11. Sensing Applications of Non-Hermitian Photonics

In this section, some of recent sensing schemes applied in photonics will be shown. The two most studied applications of non-Hermitian sensing in photonics are optical gyroscopes and particle sensors.

11.1. Non-Hermitian Optical Gyroscopes

In [78], Ren et al. proposed for the first time a PT-symmetric optical gyroscope. A gyroscope is a sensor able to measure the angular velocity of its frame with respect to an inertial system. According to the Sagnac effect, the resonance frequency shift of a single isolated rotating optical ring resonator with respect to a rest condition is [79]

$${\mathsf{\Delta }\mathsf{\omega }}_{\mathsf{\Omega },i}=\pm \frac{2\pi R_i\mathsf{\Omega }}{\lambda n_{\mathrm{eff}}},$$

(85)

where λ is the wavelength in vacuum, R_i the radius of the i-th ring resonator, n_eff is the effective index of the optical waveguides and Ω is the angular velocity of the frame. The minus or plus sign is chosen if the mechanical rotation is in the same or opposite sense, respectively, of the rotation of the optical beam in the resonator.

The PT-symmetric gyroscope presented in [78] is based on the standard PT-symmetric structure realized with two coupled resonators with perfectly balanced gain and loss (Figure 14a) and with the same radius.

A splitting between the real part of the eigenfrequencies has been demonstrated to be

$${\mathsf{\Delta }\mathsf{\omega }}_{PT}\approx 2\sqrt{\left|{\mathsf{\Delta }\mathsf{\omega }}_{\mathsf{\Omega },i}\mathsf{\kappa }\right|}$$

(86)

where κ is the coupling strength between the cavities. Since the coupling strength is inversely proportional to the radius of the ring resonators, the spectral splitting is independent of the size of the device. This explains the wide interest in research for non-Hermitian gyroscopes. The authors demonstrated that the gyroscope exhibits a sensitivity enhancement with respect to the resonance frequency shift in a single ring, equal to

$$\frac{{\mathsf{\Delta }\mathsf{\omega }}_{PT}}{{\mathsf{\Delta }\mathsf{\omega }}_{\mathsf{\Omega },i}}=\sqrt{\left|2\mathsf{\kappa }/{\mathsf{\Delta }\mathsf{\omega }}_{\mathsf{\Omega },i}\right|}.$$

(87)

In [80] the PT-symmetric gyroscope has been theoretically studied, introducing doubts about the existence of a measurable splitting on the output transfer function of the sensor, due to the complex splitting between eigenfrequencies during rotation. Later, anti-PT-symmetric versions of the optical gyroscope were proposed to overcome the problems of instability illustrated in Section 5 (Figure 14b): in [81], a U-shaped waveguide was used to indirectly couple two resonators, whereas in [82] a single bus between the resonators was proposed as a more stable solution for realizing the anti-PT-symmetric gyroscope, with a proposal of integrating this solution in the InP platform.
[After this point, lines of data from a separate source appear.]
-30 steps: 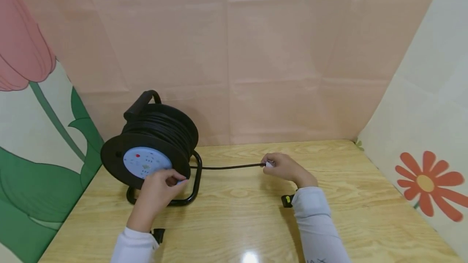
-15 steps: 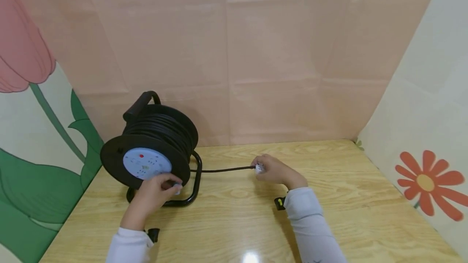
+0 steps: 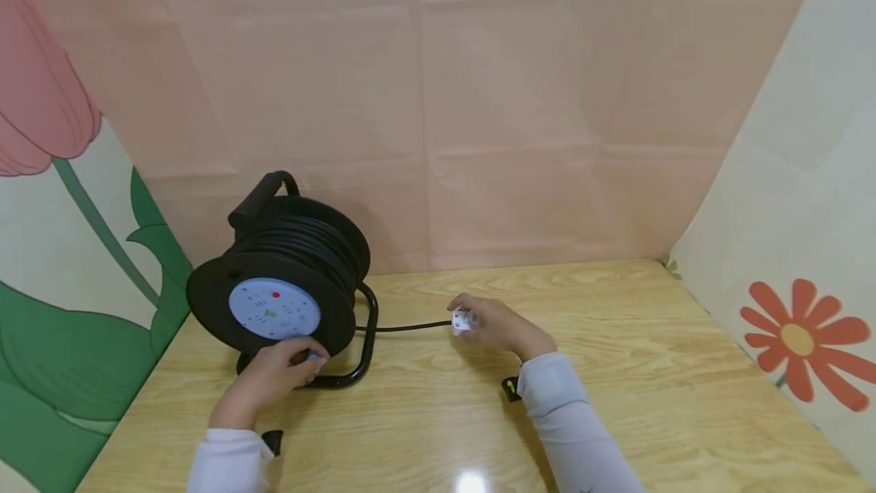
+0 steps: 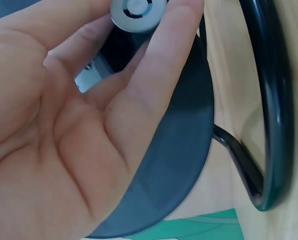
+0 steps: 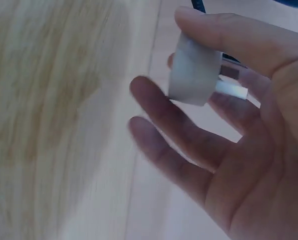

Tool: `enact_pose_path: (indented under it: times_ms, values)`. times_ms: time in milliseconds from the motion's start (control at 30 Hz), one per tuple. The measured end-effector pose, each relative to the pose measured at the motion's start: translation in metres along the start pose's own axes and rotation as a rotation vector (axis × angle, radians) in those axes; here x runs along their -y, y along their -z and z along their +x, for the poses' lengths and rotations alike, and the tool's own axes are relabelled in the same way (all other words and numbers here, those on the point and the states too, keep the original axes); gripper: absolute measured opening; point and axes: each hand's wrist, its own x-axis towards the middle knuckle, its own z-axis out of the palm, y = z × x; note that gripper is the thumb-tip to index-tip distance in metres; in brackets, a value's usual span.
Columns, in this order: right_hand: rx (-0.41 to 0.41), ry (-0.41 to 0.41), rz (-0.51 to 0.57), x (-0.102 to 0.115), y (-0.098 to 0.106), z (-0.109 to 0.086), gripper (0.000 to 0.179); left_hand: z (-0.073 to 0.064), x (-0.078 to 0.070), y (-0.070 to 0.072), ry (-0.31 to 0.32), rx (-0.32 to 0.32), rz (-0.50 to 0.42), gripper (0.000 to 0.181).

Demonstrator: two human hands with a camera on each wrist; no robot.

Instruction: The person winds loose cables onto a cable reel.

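Observation:
A black cable reel with a pale blue socket face stands at the table's left. My left hand pinches a round knob on the reel's front disc, at its lower right; in the left wrist view the knob sits between the fingertips. From the reel a black cable runs right to a white plug. My right hand holds that plug between thumb and fingers, above the table. In the right wrist view the plug's metal pins point towards the palm. Two fingers there reach out past the plug.
The reel rests on a bent black tube stand, with a carrying handle on top. Beneath lies a wood-grain table. A pink cloth backdrop rises behind, with flower-printed panels at the sides.
The reel's face has turned clockwise, its red dot shifting right. My left hand has moved down and left with the knob. My right hand and the plug have come closer, shortening the free cable.

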Motion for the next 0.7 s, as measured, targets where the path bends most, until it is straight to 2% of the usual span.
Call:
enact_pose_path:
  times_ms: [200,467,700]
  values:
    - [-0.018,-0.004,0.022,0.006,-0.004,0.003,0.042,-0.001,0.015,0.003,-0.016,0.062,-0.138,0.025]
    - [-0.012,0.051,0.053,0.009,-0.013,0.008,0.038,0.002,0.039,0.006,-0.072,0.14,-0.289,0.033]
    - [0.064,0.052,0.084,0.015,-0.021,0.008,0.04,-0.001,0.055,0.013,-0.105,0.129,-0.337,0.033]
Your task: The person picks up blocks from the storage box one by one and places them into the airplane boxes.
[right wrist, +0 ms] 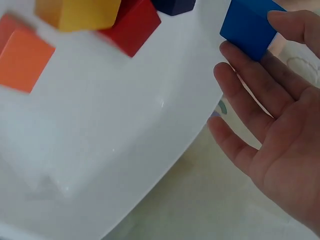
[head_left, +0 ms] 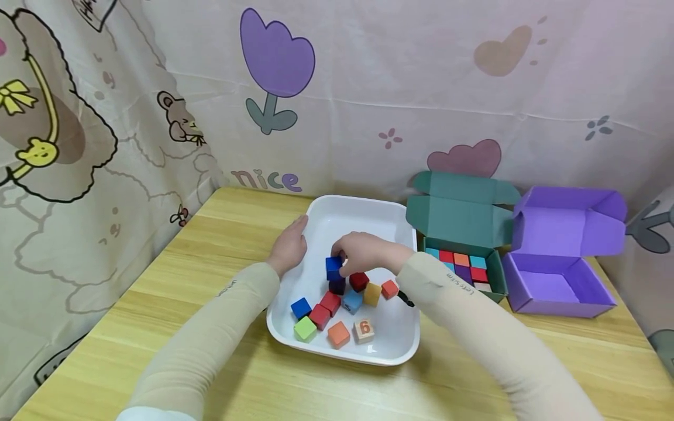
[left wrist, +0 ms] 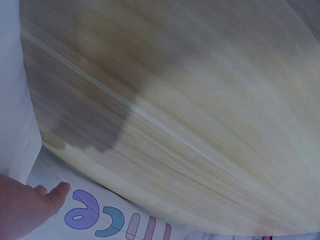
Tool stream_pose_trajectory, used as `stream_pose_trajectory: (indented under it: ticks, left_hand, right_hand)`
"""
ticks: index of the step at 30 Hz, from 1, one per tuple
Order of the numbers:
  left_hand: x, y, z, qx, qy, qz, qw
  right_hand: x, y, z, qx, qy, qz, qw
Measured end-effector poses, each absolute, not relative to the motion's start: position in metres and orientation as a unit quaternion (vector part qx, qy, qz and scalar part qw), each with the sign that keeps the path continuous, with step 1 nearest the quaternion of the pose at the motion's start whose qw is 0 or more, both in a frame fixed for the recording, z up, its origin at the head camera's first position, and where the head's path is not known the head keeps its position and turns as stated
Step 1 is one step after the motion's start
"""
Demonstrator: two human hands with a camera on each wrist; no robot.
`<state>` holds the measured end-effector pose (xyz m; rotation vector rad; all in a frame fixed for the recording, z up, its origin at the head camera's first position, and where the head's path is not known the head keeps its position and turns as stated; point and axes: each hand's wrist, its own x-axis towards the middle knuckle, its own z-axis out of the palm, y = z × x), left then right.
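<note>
My right hand (head_left: 363,252) pinches a blue cube (head_left: 333,268) between thumb and fingertips over the white tray (head_left: 363,209). In the right wrist view the blue cube (right wrist: 250,27) sits at the fingertips, other fingers spread. A dark purple cube (head_left: 337,286) lies right beneath it in the head view; whether they touch, I cannot tell. Beside it are a dark red cube (head_left: 359,281), a yellow cube (head_left: 372,294) and a light blue cube (head_left: 352,301). My left hand (head_left: 289,247) holds the tray's left rim, thumb on the inner side. Only part of the left hand (left wrist: 30,207) shows in its wrist view.
Nearer in the tray lie red cubes (head_left: 320,316), another blue cube (head_left: 301,308), a green cube (head_left: 305,330), orange cubes (head_left: 339,334) and a wooden cube (head_left: 364,331) marked 6. Right of it stand an open green box (head_left: 458,219) with several cubes and an open purple box (head_left: 560,298).
</note>
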<state>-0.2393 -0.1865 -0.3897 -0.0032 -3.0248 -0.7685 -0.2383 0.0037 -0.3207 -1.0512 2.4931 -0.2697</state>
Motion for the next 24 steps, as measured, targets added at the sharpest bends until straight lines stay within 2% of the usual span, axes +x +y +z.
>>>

In [73], a ring laser gyroscope was set up in the proximity of an EP (Figure 14c). The device was realized in free space by inserting a Faraday rotator and a half-wave plate inside the optical resonator, realizing a non-reciprocal loss for the counterpropagating optical modes, clockwise (CW) and counterclockwise (CCW). According to experimental results, an enhancement factor 20 was obtained for the resonance splitting in the vicinity of an EP.

In [83], a very high quality microdisk is used to realize a new kind of non-Hermitian gyroscope (Figure 14d). The stimulated Brillouin effect leads to the lasing of counterpropagating modes in the microdisk, with ultranarrow linewidths. Moreover, the Brillouin effect perturbs the resonating frequencies even in the absence of rotation, thus leading to an effective anti-PT-symmetric Hamiltonian.
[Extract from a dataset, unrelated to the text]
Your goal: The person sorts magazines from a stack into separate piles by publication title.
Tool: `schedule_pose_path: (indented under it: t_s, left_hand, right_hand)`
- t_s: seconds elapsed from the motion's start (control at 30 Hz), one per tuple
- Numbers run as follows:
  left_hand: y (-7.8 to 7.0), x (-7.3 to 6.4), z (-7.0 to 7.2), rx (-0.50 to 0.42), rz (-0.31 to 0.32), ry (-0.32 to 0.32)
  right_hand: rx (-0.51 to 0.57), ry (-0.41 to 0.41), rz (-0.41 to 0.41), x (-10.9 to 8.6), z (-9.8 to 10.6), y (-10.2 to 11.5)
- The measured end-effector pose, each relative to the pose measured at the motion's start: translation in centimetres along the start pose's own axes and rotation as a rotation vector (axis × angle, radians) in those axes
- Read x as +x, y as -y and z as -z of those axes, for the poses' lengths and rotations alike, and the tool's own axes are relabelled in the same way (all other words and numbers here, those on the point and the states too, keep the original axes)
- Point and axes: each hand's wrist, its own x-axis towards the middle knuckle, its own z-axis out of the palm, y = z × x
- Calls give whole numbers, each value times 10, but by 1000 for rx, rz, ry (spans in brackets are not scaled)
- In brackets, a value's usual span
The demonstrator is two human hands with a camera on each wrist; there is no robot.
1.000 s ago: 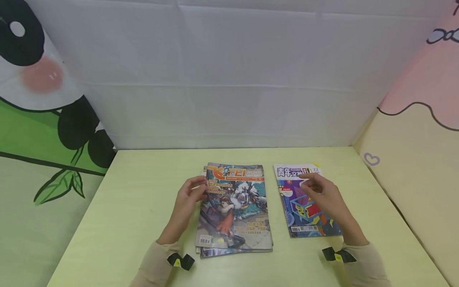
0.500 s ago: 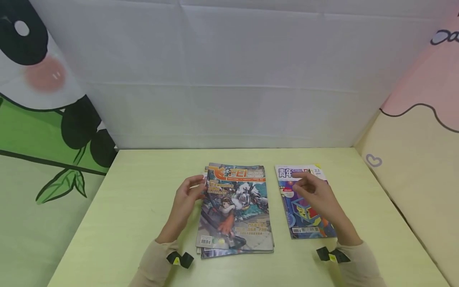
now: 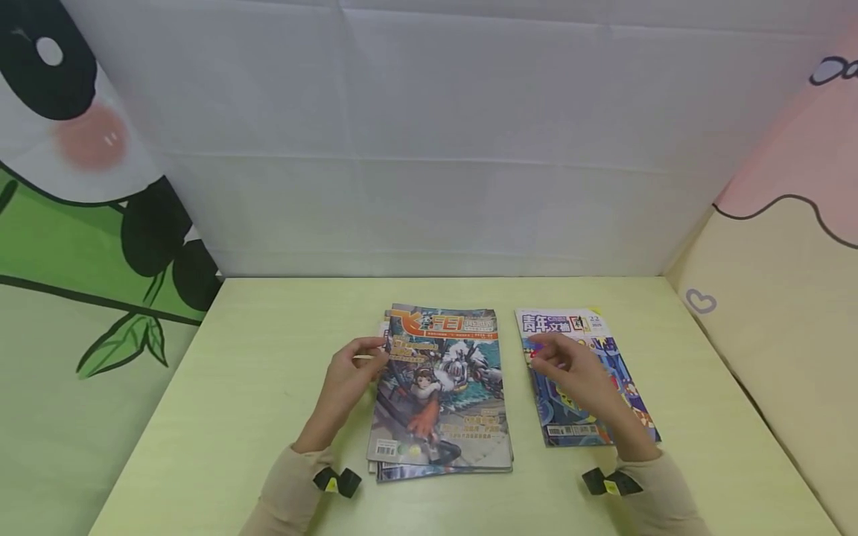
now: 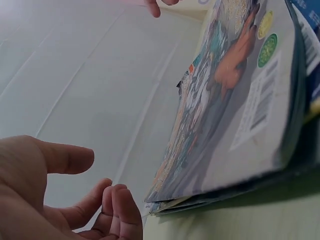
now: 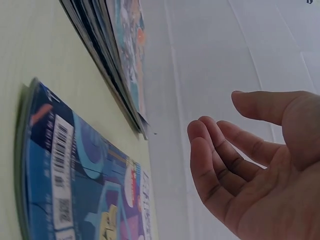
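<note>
A stack of magazines (image 3: 439,394) lies on the table, its top cover showing a figure in orange and the letters FEI. At the stack's upper left edge is my left hand (image 3: 348,380); in the left wrist view its thumb (image 4: 72,158) stands apart from loosely bent fingers, with nothing between them. A blue and purple magazine (image 3: 556,413) lies separately to the right. Over that one hovers my right hand (image 3: 583,376), covering part of its cover. The right wrist view shows this hand's relaxed fingers (image 5: 202,165) and thumb with a gap between them.
The pale yellow table (image 3: 268,357) is backed by a white cloth wall (image 3: 429,149). Painted cartoon panels flank it, green on the left (image 3: 60,246) and pink and cream on the right (image 3: 791,298). A bare strip of tabletop separates the stack from the single magazine.
My right hand has drifted left and slightly down over the blue and purple magazine, uncovering more of its title. The left hand stays almost in place beside the stack.
</note>
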Motion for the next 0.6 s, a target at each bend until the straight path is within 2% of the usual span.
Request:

By adjusting the pump frequency, it is possible to reach an EP. The angular velocity, Ω, leads to a perturbation of the Hamiltonian of the system. Experimental results demonstrated the expected enhancement in the spectral response of the gyroscope by a factor of 4.

11.2. Particle Sensing: Exceptional Points and Exceptional Surfaces

Another highly investigated application of non-Hermitian photonics is particle sensing. In [84], Wiersig demonstrated the possibility of applying EPs to single nanoparticle sensing (Figure 15a). The effective Hamiltonian for the microdisk with N nanoparticles in the travelling-wave basis (CCW, CW) is given by (adapted to the time-harmonic convention here adopted)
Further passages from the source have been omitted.